Faune ferroviaire II

Publié le par Ludo

Voir l’épisode précédent.

 

A force de prendre le train plus de deux heures par jour, on finit par retrouver les mêmes têtes et leurs petites habitudes désagréables. Voici une liste récapitulative de ce bestiaire. Tous ces spécimens semblent augmenter au fur et à mesure que l’on s’enfonce dans la campagne.

-       Le scotch-brite : Avec une coupe à la brosse et le crâne légèrement dégarni, il monte dans le train quelques arrêts après moi et pendant sa demi-heure de trajet, il passe bien dix minutes à se gratter le torse avec frénésie.

-  La fouine : Ce petit homme de quarante-cinq ans environ n’a pas son pareil pour se faufiler devant vous lorsque vous entrez dans le wagon pour vous piquer sous votre nez l’unique siège libre qui aurait dû vous revenir. Il est très fort et le fait qu’il se situe à deux rangs derrière vous dans la file d’attente ne change rien.

-   Le nazi : Avec autant de savoir-vivre qu’un éléphant caractériel qui travaillerait à France-Telecom, il vous bouscule sans scrupule dans les escaliers tout ça pour avoir une place debout dans le train suivant.

-         Le chloroformé : ce jeune homme dort toujours de la sorte (voir photo).

 
Image Hosted by ImageShack.us

-         Le furet : plus fort que la fouine, ce tout petit homme au visage livide parvient à poser son postérieur dans le moindre intervalle séparant deux personnes assises, sans ressentir aucune gêne.
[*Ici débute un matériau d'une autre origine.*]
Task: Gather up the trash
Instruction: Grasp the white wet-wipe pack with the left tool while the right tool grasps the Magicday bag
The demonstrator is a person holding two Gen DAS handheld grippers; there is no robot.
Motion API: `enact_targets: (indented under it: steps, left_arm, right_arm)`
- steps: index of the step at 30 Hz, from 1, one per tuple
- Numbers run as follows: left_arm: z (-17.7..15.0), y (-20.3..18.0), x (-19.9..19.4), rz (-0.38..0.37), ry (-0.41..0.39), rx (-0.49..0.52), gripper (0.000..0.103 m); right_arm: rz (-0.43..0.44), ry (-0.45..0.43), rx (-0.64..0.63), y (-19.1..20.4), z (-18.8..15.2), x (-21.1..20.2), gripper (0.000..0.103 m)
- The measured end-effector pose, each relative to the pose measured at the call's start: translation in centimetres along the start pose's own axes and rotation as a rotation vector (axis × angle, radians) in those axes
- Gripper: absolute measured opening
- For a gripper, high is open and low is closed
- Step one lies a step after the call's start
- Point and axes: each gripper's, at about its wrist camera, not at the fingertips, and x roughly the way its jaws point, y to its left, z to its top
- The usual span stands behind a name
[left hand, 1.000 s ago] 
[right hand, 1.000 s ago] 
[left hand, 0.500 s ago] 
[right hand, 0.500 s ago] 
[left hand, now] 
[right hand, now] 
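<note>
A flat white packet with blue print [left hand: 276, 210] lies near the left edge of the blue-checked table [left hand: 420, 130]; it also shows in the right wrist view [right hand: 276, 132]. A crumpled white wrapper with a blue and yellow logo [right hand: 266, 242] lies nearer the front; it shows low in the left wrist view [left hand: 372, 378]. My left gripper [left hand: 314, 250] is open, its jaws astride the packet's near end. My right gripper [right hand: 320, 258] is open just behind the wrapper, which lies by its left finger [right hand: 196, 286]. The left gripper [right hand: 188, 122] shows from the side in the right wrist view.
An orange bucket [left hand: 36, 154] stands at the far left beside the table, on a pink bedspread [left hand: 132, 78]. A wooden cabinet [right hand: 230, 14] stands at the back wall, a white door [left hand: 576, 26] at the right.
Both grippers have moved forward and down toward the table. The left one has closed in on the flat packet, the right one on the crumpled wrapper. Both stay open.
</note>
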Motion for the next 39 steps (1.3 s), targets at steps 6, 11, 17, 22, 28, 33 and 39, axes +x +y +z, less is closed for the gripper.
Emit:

-         Le ouistiti : ce vieil homme produit pendant toute la durée du trajet un bruit de suçage de dent creuse des plus irritants.

-         L’instruit : il lit progressivement toutes les pages d’un vieux dico d’anglais aux pages jaunies et aux coins cornés. Un nombre faramineux de post-it a été placé ici et là pour servir de marque-page.

-         Le porc : ce vieux en connaît long sur les borborygmes. Il renifle, avale sa morve avec un bon gros « gruik » de par-dessus les fagots, tousse, se racle la gorge avec exagération et toutes les deux minutes se frappe violemment la jambe droite à l’aide de la paume de sa main. L’a pô compris.

-         L’agonisant : A chaque fois que l’on a les nerfs assez solides pour lui adresser un regard, on dirait qu’il est sur le point d’y passer. Son teint peut passer du rouge vif au blanc cachet d’aspirine alors qu’il effectue des grimaces pas possibles. On ne sait jamais s’il va nous vomir dessus ou se soulager les intestins sur place.

-         Soul Man : Une fois arrivés à notre gare isolée, nous tombons sur l’un de ses responsables, un vieil homme souffrant apparemment de rhumatismes puisqu’il réalise toujours des exercices d’assouplissement. Il piétine par exemple sur place tout en effectuant de petits moulinets avec les bras. Cette danse ne s’interrompt jamais, même quand il parle avec quelqu’un.